## [How to complete this task]
Take the lines from the one containing "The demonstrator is" through the end of the material and write them out exactly, omitting pictures.

:::

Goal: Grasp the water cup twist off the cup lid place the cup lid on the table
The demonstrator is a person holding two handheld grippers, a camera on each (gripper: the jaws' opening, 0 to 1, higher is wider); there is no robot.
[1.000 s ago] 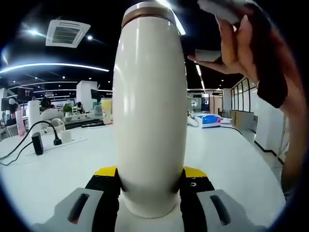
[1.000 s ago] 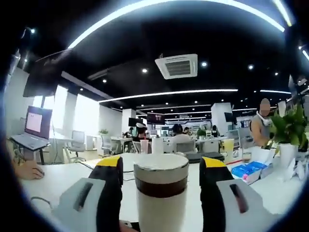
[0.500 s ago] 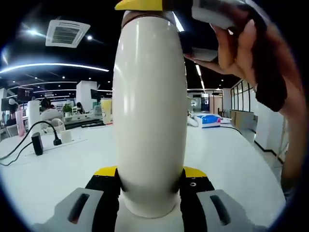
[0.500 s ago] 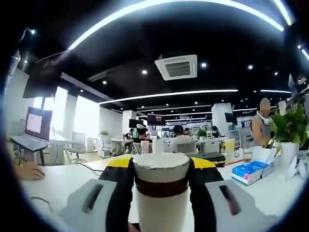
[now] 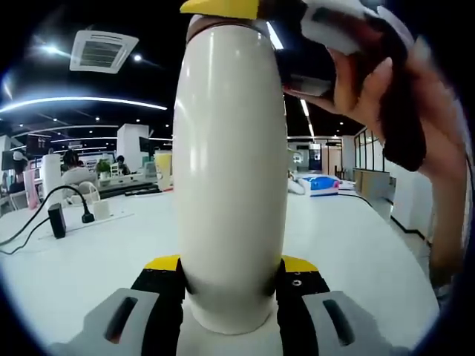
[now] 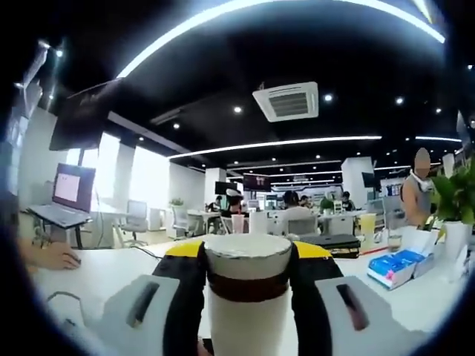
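Water cup (image 5: 231,170): cream, glossy, rigid; probably slippery, best held low on body. Stands upright on white surface (image 5: 356,252), base clamped by left gripper (image 5: 230,285). Cup lid (image 6: 247,256) atop cup, pinched by right gripper (image 6: 247,263).

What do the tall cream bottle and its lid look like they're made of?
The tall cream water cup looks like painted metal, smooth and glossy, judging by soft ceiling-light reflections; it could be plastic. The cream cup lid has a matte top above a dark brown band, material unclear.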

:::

## [Final answer]
The demonstrator is a person holding two handheld grippers, a camera on each (gripper: the jaws' opening, 0 to 1, higher is wider); there is no robot.
[1.000 s ago] 
[1.000 s ago] 
[0.500 s ago] 
[0.500 s ago] 
[now] 
[now] 
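Water cup (image 5: 231,170): cream, glossy, rigid; probably slippery, best held low on body. Stands upright on white surface (image 5: 356,252), base clamped by left gripper (image 5: 230,285). Cup lid (image 6: 247,256) atop cup, pinched by right gripper (image 6: 247,263).

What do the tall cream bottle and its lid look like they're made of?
The tall cream water cup looks like painted metal, smooth and glossy, judging by soft ceiling-light reflections; it could be plastic. The cream cup lid has a matte top above a dark brown band, material unclear.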

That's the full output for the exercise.